Testing scientific software¶
This article is a plea for scientists who write code to test their software.
Let’s get this out of the way – you must write tests.
Tests are just as required in scientific software as in all other software. If you’re already convinced, skip this section.
Quote
Researchers are spending more and more time writing computer software to model biological structures, simulate the early evolution of the Universe and analyse past climate data, among other topics. But programming experts have little faith that most scientists are up to the task.” ― Merali 2010 (doi:10.1038/467775a) (bolding changed)
Here’s what happens: 5 retractions in one lab due to a bug. Yet because code is often not released and few others would bother to try to reproduce published results, probably 90%+ of scientific software bugs remain uncaught. A lack of deceptive intent doesn’t lessen the damage, and not testing is reckless. Not testing your software is as egregious a fault in scientific integrity as p‐hacking.
On a software development team, you can’t push new code to a main branch without accompanying tests – which must pass. In fact, many good coders write tests first, before any other code.
Professional software developers are the world’s best coders, so the code they write presumably has the lowest per‐line error rate. Yet no decent programmer would trust themselves to write code that works without tests.
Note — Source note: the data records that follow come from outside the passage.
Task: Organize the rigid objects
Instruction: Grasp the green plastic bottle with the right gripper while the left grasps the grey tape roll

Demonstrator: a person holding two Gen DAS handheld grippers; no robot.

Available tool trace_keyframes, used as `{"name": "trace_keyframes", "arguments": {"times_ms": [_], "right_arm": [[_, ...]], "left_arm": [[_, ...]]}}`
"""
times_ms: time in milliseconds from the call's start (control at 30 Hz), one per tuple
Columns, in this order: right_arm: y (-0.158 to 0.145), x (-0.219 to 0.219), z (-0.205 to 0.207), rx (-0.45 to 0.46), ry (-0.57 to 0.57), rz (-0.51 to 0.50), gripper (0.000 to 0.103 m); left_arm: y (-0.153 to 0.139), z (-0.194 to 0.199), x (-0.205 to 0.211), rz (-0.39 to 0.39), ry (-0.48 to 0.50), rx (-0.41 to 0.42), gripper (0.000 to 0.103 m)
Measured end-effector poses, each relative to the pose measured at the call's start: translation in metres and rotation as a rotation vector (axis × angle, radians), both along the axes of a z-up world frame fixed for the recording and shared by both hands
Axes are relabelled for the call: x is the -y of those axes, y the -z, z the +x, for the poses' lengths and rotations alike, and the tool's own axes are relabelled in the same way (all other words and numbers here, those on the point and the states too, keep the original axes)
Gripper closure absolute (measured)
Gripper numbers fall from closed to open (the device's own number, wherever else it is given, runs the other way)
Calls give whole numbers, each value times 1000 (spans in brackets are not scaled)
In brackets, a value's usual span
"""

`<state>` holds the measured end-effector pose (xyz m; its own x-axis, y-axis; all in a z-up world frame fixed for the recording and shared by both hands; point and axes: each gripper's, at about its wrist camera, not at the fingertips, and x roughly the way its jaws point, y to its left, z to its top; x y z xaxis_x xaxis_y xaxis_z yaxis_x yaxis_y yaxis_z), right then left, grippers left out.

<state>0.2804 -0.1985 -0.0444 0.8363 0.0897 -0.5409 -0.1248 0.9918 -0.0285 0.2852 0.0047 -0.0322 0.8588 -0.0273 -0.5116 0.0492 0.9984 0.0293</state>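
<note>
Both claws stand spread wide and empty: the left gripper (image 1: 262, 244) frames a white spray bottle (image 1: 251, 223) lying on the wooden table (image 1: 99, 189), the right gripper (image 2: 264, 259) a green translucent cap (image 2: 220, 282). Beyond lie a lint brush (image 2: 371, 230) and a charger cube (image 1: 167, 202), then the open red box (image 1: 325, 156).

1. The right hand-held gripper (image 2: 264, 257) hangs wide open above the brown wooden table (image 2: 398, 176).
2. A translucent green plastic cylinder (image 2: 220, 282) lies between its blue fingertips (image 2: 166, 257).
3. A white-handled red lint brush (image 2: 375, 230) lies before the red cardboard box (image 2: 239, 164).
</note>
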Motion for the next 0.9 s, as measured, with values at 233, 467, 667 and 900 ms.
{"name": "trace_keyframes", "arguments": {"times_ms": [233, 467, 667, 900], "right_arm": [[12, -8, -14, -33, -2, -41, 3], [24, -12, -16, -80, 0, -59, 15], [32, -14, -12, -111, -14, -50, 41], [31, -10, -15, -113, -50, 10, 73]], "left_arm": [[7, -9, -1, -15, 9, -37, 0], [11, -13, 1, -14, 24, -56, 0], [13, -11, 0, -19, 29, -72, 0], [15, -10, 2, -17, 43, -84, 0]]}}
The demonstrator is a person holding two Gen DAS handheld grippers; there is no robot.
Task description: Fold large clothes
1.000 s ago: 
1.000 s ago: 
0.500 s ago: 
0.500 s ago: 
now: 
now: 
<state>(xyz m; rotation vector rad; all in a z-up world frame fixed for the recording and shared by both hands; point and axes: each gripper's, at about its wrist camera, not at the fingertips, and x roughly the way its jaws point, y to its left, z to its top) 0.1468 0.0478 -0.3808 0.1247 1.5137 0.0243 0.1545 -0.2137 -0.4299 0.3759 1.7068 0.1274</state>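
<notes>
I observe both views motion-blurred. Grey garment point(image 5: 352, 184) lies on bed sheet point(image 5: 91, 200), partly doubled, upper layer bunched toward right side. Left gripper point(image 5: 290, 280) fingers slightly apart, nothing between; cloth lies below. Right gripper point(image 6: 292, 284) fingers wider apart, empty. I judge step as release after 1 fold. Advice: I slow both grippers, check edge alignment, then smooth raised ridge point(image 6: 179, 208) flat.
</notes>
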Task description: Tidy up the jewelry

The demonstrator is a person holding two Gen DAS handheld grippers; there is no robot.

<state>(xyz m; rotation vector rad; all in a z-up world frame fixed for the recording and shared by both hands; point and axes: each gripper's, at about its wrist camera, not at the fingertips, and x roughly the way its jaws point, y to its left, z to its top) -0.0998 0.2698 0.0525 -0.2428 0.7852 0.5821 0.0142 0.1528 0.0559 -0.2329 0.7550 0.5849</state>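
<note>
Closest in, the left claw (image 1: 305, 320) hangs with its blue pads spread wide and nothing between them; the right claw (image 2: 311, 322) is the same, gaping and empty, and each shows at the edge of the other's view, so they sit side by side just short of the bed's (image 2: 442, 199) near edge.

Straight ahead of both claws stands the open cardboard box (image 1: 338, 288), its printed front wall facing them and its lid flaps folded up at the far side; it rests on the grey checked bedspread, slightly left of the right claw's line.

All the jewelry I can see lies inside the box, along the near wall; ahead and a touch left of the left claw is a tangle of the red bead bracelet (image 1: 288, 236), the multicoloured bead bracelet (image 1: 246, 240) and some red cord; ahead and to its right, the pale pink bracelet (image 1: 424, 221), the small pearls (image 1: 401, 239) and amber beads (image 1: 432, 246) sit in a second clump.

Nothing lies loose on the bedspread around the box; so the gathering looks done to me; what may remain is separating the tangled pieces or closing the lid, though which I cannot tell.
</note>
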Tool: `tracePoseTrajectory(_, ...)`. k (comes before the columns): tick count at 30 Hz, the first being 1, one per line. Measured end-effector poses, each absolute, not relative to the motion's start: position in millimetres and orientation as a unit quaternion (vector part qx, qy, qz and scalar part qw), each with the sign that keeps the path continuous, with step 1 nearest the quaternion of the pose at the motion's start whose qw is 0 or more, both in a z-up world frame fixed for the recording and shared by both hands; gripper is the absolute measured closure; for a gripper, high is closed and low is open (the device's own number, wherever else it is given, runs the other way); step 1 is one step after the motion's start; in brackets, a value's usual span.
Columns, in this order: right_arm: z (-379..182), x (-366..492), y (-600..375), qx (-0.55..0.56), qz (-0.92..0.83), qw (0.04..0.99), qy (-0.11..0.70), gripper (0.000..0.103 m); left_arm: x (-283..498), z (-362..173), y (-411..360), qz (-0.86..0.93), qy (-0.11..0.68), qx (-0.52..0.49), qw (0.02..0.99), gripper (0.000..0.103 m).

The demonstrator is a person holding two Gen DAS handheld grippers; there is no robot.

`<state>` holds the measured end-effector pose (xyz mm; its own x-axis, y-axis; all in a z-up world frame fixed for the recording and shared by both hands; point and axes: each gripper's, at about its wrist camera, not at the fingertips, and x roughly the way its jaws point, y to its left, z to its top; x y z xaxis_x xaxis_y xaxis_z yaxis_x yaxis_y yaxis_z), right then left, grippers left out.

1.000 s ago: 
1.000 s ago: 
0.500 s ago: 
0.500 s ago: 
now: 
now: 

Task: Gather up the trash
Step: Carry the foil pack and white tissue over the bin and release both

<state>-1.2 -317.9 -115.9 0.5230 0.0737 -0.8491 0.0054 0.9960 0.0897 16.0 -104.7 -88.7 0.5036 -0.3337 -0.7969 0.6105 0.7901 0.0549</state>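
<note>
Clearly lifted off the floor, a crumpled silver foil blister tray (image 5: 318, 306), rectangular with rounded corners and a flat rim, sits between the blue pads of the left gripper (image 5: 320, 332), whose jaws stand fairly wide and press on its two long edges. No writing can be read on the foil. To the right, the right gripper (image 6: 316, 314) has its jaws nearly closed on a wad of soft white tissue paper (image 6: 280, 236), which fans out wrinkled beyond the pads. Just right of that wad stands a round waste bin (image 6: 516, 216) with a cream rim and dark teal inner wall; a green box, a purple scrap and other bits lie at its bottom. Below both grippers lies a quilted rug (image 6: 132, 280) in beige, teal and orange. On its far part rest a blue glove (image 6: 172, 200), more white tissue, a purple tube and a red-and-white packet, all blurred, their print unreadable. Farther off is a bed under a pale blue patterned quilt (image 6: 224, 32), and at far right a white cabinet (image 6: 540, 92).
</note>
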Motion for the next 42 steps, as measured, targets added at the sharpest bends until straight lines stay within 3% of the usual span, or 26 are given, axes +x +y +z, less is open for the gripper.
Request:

So why do scientists routinely write, use, and even publish on the basis of code without tests, code that is almost certainly faulty? Let’s not do that. You must write tests.
If you’re still not convinced, let’s try a thought experiment. Count the number of times you’ve done this:
- You run your code. It raises an error or gives an unreasonable result.
- You trace through to find the error and fix the bug.
- Now your code doesn’t error and gives a reasonable result.
Each bug could just as easily have not caused an error. This process does not make your code correct; it just selects for results that look reasonable.